Work to be completed: The listing below is to be output in its exact form.

Source material:

□ □ □ □ □

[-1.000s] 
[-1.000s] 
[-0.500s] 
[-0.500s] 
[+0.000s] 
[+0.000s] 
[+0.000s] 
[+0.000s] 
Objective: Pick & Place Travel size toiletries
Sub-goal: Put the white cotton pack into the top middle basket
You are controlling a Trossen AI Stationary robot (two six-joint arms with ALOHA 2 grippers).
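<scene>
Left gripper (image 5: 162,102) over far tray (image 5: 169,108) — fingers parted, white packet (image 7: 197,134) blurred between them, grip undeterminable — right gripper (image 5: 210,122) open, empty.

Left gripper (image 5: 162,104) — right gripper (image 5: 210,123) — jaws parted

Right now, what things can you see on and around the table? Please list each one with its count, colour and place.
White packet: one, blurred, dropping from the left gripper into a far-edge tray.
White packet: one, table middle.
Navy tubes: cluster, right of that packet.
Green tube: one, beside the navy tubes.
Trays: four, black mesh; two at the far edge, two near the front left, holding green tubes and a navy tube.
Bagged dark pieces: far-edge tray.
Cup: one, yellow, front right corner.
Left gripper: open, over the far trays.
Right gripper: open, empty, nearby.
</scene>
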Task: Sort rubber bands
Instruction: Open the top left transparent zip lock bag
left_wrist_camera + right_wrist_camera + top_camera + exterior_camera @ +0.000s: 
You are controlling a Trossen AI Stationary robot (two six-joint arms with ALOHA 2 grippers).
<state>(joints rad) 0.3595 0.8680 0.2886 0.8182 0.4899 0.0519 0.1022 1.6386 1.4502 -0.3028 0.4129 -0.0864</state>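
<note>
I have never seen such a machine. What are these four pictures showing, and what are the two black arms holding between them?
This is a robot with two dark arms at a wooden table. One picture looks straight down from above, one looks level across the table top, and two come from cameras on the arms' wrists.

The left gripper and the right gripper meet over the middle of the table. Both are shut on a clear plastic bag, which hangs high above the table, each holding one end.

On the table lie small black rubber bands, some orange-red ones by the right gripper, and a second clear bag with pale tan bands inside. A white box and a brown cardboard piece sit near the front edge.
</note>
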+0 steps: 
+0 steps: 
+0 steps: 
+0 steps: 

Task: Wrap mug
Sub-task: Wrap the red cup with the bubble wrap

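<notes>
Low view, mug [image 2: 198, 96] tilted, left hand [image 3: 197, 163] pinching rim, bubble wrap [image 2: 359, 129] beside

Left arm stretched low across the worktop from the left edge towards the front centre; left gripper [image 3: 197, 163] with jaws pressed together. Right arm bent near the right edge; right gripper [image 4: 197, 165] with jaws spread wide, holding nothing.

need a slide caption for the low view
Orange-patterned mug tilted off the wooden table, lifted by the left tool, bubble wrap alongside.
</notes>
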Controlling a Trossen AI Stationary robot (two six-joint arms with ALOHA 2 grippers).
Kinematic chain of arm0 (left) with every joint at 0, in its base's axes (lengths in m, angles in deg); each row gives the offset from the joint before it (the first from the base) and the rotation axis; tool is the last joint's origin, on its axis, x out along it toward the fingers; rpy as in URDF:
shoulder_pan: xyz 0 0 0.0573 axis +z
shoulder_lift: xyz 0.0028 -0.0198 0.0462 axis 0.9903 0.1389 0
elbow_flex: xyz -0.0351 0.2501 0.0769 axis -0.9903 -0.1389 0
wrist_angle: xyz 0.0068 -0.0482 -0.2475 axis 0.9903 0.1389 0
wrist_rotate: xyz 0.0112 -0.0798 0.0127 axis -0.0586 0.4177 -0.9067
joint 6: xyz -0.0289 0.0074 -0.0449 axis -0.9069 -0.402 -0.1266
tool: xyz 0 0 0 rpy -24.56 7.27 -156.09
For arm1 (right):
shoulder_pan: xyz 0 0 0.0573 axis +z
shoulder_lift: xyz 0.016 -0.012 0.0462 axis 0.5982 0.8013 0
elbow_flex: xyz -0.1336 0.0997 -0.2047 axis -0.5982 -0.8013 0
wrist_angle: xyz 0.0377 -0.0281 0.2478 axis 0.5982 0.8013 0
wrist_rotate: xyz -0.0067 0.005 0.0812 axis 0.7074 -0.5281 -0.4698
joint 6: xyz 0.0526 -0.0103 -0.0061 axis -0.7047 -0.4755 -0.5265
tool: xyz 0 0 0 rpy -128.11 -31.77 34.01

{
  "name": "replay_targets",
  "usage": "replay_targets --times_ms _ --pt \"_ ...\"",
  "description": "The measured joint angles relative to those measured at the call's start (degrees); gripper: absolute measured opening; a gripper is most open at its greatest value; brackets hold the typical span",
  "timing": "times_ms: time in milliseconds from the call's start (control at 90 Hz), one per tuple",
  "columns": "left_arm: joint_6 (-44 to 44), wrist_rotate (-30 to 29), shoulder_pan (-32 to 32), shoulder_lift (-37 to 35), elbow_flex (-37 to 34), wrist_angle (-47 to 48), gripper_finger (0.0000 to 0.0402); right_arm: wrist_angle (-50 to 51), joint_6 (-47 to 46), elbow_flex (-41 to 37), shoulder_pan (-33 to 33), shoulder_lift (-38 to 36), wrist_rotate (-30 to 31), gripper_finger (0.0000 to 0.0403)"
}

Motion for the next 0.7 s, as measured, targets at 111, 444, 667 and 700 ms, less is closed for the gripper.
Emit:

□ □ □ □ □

Exercise response:
[-1.000s] 
[-1.000s] 
[-0.500s] 
[-0.500s] 
[+0.000s] 
[+0.000s] 
[+0.000s] 
[+0.000s] 
Objective: Pick & Place Travel size toiletries
Sub-goal: Put the white cotton pack into the top middle basket
You are controlling a Trossen AI Stationary robot (two six-joint arms with ALOHA 2 grippers).
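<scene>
Left gripper (image 5: 162,102) over far tray (image 5: 169,108) — fingers parted, white packet (image 7: 197,134) blurred between them, grip undeterminable — right gripper (image 5: 210,122) open, empty.

Left gripper (image 5: 162,104) — right gripper (image 5: 210,123) — jaws parted

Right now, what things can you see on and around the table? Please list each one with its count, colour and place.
White packet: one, blurred, dropping from the left gripper into a far-edge tray.
White packet: one, table middle.
Navy tubes: cluster, right of that packet.
Green tube: one, beside the navy tubes.
Trays: four, black mesh; two at the far edge, two near the front left, holding green tubes and a navy tube.
Bagged dark pieces: far-edge tray.
Cup: one, yellow, front right corner.
Left gripper: open, over the far trays.
Right gripper: open, empty, nearby.
</scene>
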Task: Sort rubber bands
Instruction: Open the top left transparent zip lock bag
left_wrist_camera + right_wrist_camera + top_camera + exterior_camera @ +0.000s: 
You are controlling a Trossen AI Stationary robot (two six-joint arms with ALOHA 2 grippers).
<state>(joints rad) 0.3595 0.8680 0.2886 0.8182 0.4899 0.0519 0.1022 1.6386 1.4502 -0.3028 0.4129 -0.0864</state>
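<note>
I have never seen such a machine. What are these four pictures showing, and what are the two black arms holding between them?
This is a robot with two dark arms at a wooden table. One picture looks straight down from above, one looks level across the table top, and two come from cameras on the arms' wrists.

The left gripper and the right gripper meet over the middle of the table. Both are shut on a clear plastic bag, which hangs high above the table, each holding one end.

On the table lie small black rubber bands, some orange-red ones by the right gripper, and a second clear bag with pale tan bands inside. A white box and a brown cardboard piece sit near the front edge.
</note>
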+0 steps: 
+0 steps: 
+0 steps: 
+0 steps: 

Task: Wrap mug
Sub-task: Wrap the red cup with the bubble wrap

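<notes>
Low view, mug [image 2: 198, 96] tilted, left hand [image 3: 197, 163] pinching rim, bubble wrap [image 2: 359, 129] beside

Left arm stretched low across the worktop from the left edge towards the front centre; left gripper [image 3: 197, 163] with jaws pressed together. Right arm bent near the right edge; right gripper [image 4: 197, 165] with jaws spread wide, holding nothing.

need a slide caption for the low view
Orange-patterned mug tilted off the wooden table, lifted by the left tool, bubble wrap alongside.
</notes>
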Controlling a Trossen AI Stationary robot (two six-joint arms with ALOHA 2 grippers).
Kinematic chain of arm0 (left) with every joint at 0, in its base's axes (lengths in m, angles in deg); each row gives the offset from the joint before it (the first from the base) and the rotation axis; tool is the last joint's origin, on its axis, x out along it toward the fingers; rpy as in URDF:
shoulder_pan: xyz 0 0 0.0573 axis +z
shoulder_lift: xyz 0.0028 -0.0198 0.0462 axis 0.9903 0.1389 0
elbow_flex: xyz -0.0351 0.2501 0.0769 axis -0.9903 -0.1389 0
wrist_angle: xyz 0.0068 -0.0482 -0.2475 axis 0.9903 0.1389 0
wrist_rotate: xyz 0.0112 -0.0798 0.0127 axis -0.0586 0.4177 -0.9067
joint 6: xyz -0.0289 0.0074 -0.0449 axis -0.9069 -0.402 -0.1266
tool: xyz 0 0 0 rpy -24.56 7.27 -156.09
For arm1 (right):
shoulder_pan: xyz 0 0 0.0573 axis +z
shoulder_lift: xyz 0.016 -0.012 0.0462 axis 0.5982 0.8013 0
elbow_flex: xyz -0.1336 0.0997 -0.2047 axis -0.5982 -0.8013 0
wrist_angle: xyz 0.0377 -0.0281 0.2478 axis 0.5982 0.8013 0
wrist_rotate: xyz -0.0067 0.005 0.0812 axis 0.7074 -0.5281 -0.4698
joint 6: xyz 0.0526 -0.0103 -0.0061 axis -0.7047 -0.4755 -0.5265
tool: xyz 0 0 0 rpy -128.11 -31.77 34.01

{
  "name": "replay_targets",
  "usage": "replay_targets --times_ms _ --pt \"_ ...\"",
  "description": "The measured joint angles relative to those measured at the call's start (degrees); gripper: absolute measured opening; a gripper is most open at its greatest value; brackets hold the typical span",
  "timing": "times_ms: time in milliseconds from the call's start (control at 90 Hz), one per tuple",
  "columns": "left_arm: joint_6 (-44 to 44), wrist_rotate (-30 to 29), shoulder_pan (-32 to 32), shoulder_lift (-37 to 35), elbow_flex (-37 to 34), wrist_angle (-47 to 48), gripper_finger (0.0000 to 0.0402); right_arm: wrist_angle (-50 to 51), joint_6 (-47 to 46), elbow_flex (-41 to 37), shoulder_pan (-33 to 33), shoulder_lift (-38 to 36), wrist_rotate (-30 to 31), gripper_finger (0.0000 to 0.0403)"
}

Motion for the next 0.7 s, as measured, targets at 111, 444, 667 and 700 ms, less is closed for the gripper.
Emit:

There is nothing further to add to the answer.